Level 2 studies have also demonstrated the importance of arranging the workstation to meet physical, ergonomic requirements for those participating in office work which is important to note only for its transferability to the stations that clinicians spend time documenting at but also for the need for many patients seeking treatment. It is important to remember that many of the same ergonomic principles that should be applied to the healthcare workers' daily tasks can be used as educational pieces to better serve patients faced with similar positional and task components within their own line of work.[28]

Nursing, Allied Health, and Interprofessional Team Interventions

In addition to the multiple individual actions that can be implemented to increase the use of ergonomics within specific and general workplace settings, there are several interventions to promote proper ergonomics. Implementing a workplace strengthening program or using physical therapy centered on strength training has been demonstrated to reduce the risk of WMSDs for those individuals with physically demanding jobs.[5][29] 

Ergonomic training programs for employees have been proven beneficial at reducing poor posturing and frequency of WMSDs but have also noted difficulties concluding the best method and means for completing education for personnel retention and application.[30][31] In addition, ensuring that the task is matched to the physical capacity of the individual performing (and altering assigned tasks if not) is a crucial component to ensure worker safety. This is particularly critical for females as they tend to have a higher rate of WMSDs.[3][6][10] 
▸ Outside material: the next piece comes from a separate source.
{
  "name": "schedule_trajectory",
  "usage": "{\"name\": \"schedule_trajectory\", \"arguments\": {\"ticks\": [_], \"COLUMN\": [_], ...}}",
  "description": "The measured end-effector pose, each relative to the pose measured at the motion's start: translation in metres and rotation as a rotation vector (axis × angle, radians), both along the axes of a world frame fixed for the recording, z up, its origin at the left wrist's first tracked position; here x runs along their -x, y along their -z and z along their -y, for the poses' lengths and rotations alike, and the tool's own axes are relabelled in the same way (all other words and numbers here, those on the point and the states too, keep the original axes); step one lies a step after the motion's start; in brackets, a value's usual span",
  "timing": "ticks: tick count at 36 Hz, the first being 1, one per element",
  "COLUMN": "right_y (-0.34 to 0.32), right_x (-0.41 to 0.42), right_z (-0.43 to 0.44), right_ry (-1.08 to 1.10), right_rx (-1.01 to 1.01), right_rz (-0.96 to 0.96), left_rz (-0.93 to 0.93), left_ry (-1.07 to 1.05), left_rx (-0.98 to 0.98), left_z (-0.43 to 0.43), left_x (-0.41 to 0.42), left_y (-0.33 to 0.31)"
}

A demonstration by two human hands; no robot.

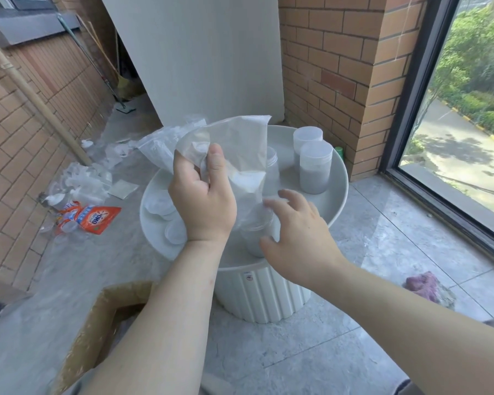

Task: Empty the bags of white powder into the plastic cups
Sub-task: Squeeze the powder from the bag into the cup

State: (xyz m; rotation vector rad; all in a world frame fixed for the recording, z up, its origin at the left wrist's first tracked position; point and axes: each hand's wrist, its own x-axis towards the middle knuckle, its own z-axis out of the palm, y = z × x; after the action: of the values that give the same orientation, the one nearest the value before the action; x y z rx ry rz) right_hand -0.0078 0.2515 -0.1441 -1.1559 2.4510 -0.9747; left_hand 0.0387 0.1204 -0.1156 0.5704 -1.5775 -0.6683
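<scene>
Loose lids (160, 205) sit at the left edge of the round table (341, 195), clear of the pour. Left hand (203, 201) pinches the bag (240, 143) by its bunched upper part, thumb and fingers curled tight. The powder is slumped into the low corner, right at the mouth of the open cup (257, 238) by the near edge. Right hand (297, 238) is spread and loosely curved beside the cup and the bag corner, clamped on neither as far as I can tell. Risks: the cup isn't held, so a nudge could tip it off the near edge. If the bag corner drifts, powder lands on the table. Capped cups (315, 169) at the far right edge are well apart.
</scene>
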Motion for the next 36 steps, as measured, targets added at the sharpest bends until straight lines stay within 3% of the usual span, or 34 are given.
{"name": "schedule_trajectory", "arguments": {"ticks": [36], "right_y": [-0.0033], "right_x": [0.0021], "right_z": [0.0018], "right_ry": [0.000], "right_rx": [-0.017], "right_rz": [0.009], "left_rz": [0.011], "left_ry": [0.003], "left_rx": [-0.024], "left_z": [0.0023], "left_x": [-0.0005], "left_y": [0.0015]}}
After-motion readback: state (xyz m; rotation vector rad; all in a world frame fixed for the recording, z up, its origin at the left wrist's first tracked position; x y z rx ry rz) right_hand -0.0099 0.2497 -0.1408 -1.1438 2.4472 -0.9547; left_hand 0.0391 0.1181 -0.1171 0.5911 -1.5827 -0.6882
Support for coworkers is another component required to provide adequate support when tasks require increased personnel to complete safely and due to the impact interwork relationships have on the perception of overall health and well-being, which has been shown to impact the perception of pain.[11][12][32][24]

Nursing, Allied Health, and Interprofessional Team Monitoring

In the healthcare setting, lack of data in specialty settings and for females is one of the biggest hindrances for ergonomic implementation. Continued efforts are needed to establish sound data for the ergonomic needs and implications for both areas, especially as more females continue to enter the healthcare field in recent years. This is particularly important not only for the health of the individual clinicians but also due to the economic burden resulting from WMSDs. 

WMSDs have been cited as the most expensive work-related disability. As females are already at an increased risk of sustaining WMSDs coupled with a lack of current recommendations specific to their stature and physical ability, the need for ongoing research and recommendations is critical.[16][33] 

Moreover, SPHM programs that are established require constant updating and review to monitor retention of knowledge and monitor burnout, which is often a factor in the healthcare workers' satisfaction, which they do not mention or report willingly.[16] 

The home healthcare sector faces extensive ergonomic limitations due to the fluidity of the work environment, including lack of control and ability to set up an ergonomic workstation, increased physical and mental stress of travel to the patient's location, and difficulty in staffing shortages which increase demand on the individuals. Continued focus on worker and patient safety, including prioritizing adequate time to complete physically demanding tasks over productivity, is critical, especially in the home setting.[32]